Write out all of the listing exactly. Add nothing to it.

Dataset excerpt |
◆ ◆ ◆ ◆ ◆
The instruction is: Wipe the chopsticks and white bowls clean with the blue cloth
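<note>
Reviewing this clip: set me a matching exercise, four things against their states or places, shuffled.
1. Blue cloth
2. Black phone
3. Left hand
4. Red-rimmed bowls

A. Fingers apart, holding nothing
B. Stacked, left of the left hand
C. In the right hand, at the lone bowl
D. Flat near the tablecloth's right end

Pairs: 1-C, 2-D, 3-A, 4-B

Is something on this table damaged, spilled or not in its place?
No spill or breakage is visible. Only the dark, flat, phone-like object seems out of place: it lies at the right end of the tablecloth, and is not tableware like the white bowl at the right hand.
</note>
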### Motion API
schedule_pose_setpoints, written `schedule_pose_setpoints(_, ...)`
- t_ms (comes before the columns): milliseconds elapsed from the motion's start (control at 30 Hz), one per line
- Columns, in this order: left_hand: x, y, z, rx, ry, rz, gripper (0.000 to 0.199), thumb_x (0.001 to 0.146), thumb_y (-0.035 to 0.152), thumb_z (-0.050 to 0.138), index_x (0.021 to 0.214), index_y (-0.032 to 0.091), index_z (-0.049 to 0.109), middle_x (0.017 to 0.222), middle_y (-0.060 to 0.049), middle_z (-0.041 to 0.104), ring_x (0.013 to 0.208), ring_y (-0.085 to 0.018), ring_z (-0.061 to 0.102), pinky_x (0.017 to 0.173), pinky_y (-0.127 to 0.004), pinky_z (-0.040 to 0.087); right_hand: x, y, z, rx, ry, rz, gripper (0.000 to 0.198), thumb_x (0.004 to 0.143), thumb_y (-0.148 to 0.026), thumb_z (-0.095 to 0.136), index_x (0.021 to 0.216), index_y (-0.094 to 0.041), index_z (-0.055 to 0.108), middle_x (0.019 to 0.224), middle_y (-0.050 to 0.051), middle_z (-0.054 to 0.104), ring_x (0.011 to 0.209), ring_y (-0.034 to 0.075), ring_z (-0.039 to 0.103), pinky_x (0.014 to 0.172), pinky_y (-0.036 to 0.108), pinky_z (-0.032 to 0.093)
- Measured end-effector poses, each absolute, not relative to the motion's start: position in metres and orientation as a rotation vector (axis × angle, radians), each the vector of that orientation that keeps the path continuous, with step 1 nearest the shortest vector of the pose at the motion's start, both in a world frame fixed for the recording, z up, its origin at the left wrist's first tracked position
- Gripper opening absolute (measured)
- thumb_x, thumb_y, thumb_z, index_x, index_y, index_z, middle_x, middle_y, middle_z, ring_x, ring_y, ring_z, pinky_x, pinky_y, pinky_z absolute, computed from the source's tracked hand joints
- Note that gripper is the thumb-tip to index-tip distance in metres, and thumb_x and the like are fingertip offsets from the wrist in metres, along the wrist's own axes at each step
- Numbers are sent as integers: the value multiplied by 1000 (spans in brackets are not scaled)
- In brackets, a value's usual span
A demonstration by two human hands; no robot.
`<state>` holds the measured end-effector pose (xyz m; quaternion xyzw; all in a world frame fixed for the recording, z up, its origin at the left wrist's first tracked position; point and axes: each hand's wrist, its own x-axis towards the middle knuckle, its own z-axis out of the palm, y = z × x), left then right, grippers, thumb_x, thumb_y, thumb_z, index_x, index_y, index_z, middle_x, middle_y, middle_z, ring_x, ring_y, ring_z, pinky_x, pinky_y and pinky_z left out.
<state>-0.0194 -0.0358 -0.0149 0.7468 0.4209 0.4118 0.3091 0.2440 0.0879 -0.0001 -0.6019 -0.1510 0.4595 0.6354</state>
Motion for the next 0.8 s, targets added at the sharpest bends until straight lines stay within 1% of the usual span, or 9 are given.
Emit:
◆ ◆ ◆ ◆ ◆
Answer box |
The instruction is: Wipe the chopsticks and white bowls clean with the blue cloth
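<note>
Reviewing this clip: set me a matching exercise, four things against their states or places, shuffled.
1. Blue cloth
2. Black phone
3. Left hand
4. Red-rimmed bowls

A. Fingers apart, holding nothing
B. Stacked, left of the left hand
C. In the right hand, at the lone bowl
D. Flat near the tablecloth's right end

Pairs: 1-C, 2-D, 3-A, 4-B

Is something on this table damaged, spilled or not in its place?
No spill or breakage is visible. Only the dark, flat, phone-like object seems out of place: it lies at the right end of the tablecloth, and is not tableware like the white bowl at the right hand.
</note>
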### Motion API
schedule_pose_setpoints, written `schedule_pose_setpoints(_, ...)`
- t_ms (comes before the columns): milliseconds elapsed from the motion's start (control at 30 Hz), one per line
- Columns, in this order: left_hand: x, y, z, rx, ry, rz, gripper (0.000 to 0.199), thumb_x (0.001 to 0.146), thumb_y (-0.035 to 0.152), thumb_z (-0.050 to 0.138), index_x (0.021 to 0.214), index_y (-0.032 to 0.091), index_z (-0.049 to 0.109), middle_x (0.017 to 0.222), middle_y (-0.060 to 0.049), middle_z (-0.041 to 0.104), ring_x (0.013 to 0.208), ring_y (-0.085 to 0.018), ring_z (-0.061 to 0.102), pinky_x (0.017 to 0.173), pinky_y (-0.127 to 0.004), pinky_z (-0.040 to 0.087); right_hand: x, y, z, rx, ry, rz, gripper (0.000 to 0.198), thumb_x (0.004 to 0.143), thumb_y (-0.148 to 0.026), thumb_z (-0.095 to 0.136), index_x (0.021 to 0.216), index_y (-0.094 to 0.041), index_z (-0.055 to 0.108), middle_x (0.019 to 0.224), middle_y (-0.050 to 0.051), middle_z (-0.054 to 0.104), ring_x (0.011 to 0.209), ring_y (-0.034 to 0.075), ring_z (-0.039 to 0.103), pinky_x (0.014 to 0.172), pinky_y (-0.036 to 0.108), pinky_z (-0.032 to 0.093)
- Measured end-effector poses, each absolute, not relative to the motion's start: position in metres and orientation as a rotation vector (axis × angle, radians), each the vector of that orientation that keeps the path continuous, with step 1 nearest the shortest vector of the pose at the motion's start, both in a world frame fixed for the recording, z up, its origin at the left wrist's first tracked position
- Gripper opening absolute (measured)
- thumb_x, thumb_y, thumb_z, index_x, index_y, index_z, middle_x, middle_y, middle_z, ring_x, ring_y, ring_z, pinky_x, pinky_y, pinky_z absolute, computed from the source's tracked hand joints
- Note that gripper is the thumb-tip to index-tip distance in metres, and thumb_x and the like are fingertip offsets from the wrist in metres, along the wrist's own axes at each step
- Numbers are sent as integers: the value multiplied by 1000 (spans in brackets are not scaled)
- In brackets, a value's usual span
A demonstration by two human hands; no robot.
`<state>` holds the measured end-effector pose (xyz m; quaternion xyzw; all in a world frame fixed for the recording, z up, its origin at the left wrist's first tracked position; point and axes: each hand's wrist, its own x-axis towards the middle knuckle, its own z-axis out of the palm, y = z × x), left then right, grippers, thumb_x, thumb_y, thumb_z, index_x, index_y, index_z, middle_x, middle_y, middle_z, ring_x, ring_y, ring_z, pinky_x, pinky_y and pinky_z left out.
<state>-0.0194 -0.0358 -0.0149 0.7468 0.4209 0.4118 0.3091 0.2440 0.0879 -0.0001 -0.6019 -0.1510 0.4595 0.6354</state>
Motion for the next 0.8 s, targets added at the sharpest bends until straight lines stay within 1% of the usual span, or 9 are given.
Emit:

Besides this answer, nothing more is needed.